In recent years, apprenticeship has become recognized as a very valuable element of vocational education and training (VET).

Apprenticeships strengthen the cooperation between VET schools and companies, by linking the labour market with the educational system. Apprenticeship equips students with relevant labour market skills and competencies, which significantly lowers youth unemployment and employers´ costs for new employment.

Although making education more efficient and relevant to the labour market needs is obviously a part of the solution, VET is falling short of this goal in many EU countries. This occurs even in the countries with dual systems, where work-based learning (WBL) is a mandatory part of VET.

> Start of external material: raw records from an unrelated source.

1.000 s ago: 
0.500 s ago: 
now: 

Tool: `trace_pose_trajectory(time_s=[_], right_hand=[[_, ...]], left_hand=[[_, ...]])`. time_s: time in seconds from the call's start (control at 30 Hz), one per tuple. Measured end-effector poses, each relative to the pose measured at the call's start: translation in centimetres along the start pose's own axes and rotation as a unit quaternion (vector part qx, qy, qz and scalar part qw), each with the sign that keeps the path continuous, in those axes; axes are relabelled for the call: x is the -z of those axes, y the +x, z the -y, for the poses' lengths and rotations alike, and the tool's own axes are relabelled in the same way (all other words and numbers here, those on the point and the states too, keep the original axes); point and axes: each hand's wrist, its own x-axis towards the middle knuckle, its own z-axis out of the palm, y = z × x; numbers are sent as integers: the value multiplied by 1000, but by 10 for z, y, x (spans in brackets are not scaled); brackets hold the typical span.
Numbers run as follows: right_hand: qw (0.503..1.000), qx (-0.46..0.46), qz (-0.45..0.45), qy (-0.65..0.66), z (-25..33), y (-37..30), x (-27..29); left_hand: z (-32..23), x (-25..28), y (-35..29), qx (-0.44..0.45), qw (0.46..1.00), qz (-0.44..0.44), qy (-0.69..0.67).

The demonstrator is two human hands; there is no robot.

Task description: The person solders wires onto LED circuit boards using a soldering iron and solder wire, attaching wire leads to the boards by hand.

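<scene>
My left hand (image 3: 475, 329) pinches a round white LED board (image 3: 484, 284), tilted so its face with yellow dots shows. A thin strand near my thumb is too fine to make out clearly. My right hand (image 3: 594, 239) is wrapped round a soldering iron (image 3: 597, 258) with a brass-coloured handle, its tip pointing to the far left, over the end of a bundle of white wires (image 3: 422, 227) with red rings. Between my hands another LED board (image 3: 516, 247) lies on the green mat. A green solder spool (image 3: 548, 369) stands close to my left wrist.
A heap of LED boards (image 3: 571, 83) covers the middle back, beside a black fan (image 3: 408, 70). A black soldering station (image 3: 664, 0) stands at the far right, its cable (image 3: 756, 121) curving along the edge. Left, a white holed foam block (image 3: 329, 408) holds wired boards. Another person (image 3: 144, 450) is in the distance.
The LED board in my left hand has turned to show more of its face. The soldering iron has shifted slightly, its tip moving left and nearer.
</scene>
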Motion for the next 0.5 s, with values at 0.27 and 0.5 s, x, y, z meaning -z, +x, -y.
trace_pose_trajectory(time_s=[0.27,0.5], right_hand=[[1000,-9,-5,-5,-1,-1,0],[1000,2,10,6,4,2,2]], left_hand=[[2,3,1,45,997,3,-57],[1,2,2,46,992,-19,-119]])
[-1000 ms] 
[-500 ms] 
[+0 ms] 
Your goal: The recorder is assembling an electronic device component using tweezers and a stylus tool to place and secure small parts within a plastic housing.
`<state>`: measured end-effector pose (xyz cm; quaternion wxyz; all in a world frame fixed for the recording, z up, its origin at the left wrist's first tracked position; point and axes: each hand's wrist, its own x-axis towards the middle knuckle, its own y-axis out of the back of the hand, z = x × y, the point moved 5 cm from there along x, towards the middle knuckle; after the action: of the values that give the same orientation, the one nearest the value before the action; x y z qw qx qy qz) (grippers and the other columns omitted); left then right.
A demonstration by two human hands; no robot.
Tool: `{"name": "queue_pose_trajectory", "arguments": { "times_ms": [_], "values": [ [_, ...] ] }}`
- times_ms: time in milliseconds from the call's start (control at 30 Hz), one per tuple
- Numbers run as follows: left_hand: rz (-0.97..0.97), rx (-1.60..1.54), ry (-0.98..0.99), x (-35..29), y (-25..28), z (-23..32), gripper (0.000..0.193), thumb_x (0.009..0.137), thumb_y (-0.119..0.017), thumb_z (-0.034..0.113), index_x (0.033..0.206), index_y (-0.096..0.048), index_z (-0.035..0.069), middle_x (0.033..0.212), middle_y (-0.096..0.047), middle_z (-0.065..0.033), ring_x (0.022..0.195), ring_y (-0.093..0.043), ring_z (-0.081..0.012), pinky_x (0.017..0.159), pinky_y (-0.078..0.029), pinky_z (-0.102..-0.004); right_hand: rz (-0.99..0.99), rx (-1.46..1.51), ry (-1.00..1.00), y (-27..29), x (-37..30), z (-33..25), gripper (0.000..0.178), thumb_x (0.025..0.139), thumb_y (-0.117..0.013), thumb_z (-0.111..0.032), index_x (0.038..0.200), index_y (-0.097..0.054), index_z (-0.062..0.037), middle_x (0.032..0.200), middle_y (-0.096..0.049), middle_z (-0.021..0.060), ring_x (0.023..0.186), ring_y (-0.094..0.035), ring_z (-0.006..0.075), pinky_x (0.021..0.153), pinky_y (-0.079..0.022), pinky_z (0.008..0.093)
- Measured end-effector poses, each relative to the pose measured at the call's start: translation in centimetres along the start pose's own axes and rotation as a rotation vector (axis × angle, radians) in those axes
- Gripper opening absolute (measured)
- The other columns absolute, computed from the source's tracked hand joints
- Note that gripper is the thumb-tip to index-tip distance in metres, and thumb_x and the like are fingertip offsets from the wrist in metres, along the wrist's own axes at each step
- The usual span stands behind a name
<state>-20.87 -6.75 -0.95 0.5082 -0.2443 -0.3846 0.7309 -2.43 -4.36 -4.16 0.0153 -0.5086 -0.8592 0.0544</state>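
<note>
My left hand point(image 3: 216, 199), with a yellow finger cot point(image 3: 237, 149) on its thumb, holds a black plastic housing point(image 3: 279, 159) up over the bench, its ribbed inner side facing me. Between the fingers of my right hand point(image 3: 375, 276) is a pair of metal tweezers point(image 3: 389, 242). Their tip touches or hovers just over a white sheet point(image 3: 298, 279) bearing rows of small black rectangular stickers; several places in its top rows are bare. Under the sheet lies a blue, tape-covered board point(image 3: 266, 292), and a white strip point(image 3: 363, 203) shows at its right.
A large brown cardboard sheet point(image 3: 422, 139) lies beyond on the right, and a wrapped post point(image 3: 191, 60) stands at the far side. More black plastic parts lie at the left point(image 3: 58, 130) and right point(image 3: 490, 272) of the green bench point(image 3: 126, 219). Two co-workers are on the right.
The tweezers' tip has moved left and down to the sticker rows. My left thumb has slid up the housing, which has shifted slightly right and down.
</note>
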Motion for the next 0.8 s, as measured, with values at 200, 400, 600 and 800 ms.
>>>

Despite the high youth unemployment (December 2015: EU 19,7%, SI 15%, DK 10,3%, PT 31%, FI 22,1%), for instance in Slovenia, industry, craft and trade sectors constantly complain that VET schools do not provide sufficiently qualified graduates ready to work in the companies. Upper secondary VET programs also have a poor reputation and the majority of students who are academically successful choose not to enrol.

Countries where VET previously was mainly school-based, such as Slovenia and Portugal, are striving to implement or expand in-company training. Meanwhile, countries with a well-established dual system, such as Denmark and Finland, work ambitiously on quality improvements to strengthen competitiveness of their economies.

All in all, the quality of work-based learning is one of the key challenges in VET. And one of the steps forward is to improve the design and assessment of the in-company learning outcomes.

Work-based learning in See the goal project

WBL comes in many variations, both formal and more informal versions. In See the goal project, the partners related to those learning periods that take formally place in training companies. The learning processes and results of these periods are a formal part of the respective educational programmes and must be assessed. These assessments refer to formal in-company learning outcomes.

In Denmark, Finland and Portugal, formal in-company learning outcomes are included explicitly in ministerial regulations, respectively guiding papers for the regulations. In Slovenia, in-company learning outcomes were under construction during See the goal project, and the project activities contributed concretely to this process. Thus, video production supported the translation of in-company learning outcomes to practice – and vice versa.